Given material -
________________________________________

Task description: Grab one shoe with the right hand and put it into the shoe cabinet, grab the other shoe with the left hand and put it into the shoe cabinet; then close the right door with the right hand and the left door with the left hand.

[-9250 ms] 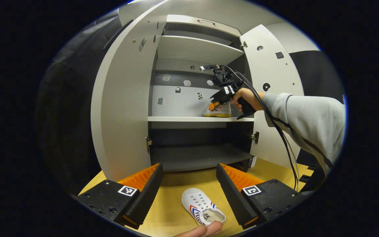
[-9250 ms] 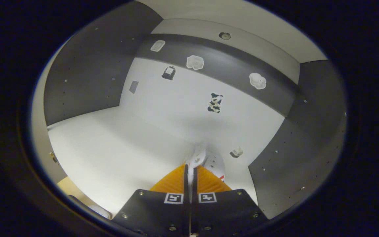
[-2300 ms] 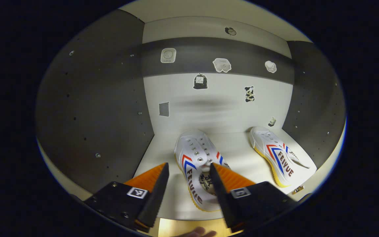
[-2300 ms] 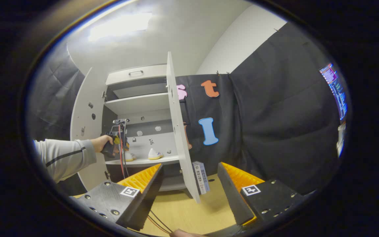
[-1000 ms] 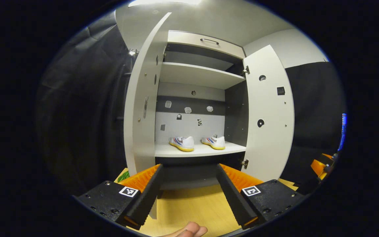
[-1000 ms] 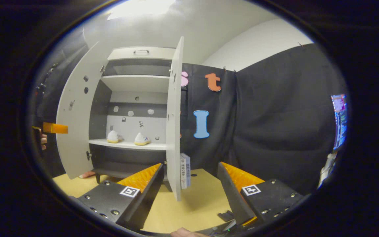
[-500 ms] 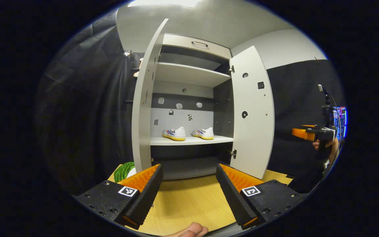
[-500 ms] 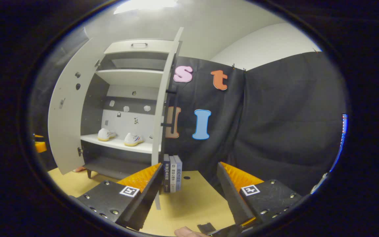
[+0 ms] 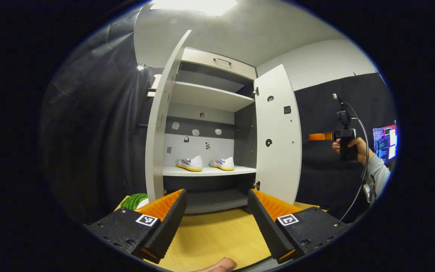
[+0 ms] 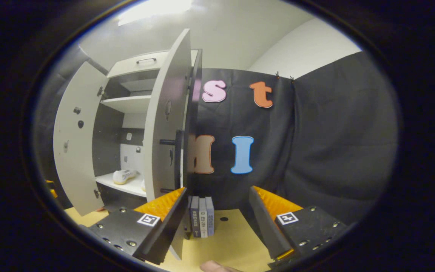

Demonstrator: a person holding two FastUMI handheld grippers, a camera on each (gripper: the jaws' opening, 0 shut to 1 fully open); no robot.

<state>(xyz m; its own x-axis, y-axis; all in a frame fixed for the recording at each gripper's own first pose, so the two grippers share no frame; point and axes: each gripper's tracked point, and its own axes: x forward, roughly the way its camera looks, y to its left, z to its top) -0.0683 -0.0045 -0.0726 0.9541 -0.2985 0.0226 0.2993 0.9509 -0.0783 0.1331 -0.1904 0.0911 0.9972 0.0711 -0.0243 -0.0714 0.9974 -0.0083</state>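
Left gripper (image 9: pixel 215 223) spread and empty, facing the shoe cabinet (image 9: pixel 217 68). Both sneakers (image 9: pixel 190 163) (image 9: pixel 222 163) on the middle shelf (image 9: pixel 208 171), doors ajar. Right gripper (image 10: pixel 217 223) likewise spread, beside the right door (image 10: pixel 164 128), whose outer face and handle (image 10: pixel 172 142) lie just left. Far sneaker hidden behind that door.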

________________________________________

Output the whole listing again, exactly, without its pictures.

Output for this task -
Task description: Grab one shoe with the right hand and put it into the shoe cabinet, grab the other shoe with the left hand and put it into the shoe cabinet; then close the right door with the right hand and the left door with the left hand.

[-9250 ms] 
[-9250 ms] 
[-2300 ms] 
[-2300 ms] 
[-1000 ms] 
[-1000 ms] 
[-500 ms] 
[-500 ms] 
[+0 ms] 
[+0 ms] 

Demonstrator: a person holding two FastUMI handheld grippers, a camera on each (gripper: the jaws' opening, 0 shut to 1 fully open); no robot.

<state>(xyz m; its own x-axis, y-axis; all in a frame fixed for the recording at each gripper's own first pose, so the two grippers share no frame; point and axes: each gripper's tracked point, and its own axes: x forward, roughly the way its camera looks, y to its left, z to its top) -0.0683 -0.0045 -0.0726 0.9541 -0.2985 0.0226 0.2993 0.9509 -0.0783 0.1331 -0.1904 0.0911 0.9972 0.0711 -0.0243 -0.0714 0.9974 -0.0083</state>
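Left gripper (image 9: pixel 215 223) spread and empty, facing the shoe cabinet (image 9: pixel 217 68). Both sneakers (image 9: pixel 190 163) (image 9: pixel 222 163) on the middle shelf (image 9: pixel 208 171), doors ajar. Right gripper (image 10: pixel 217 223) likewise spread, beside the right door (image 10: pixel 164 128), whose outer face and handle (image 10: pixel 172 142) lie just left. Far sneaker hidden behind that door.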

This exercise is complete.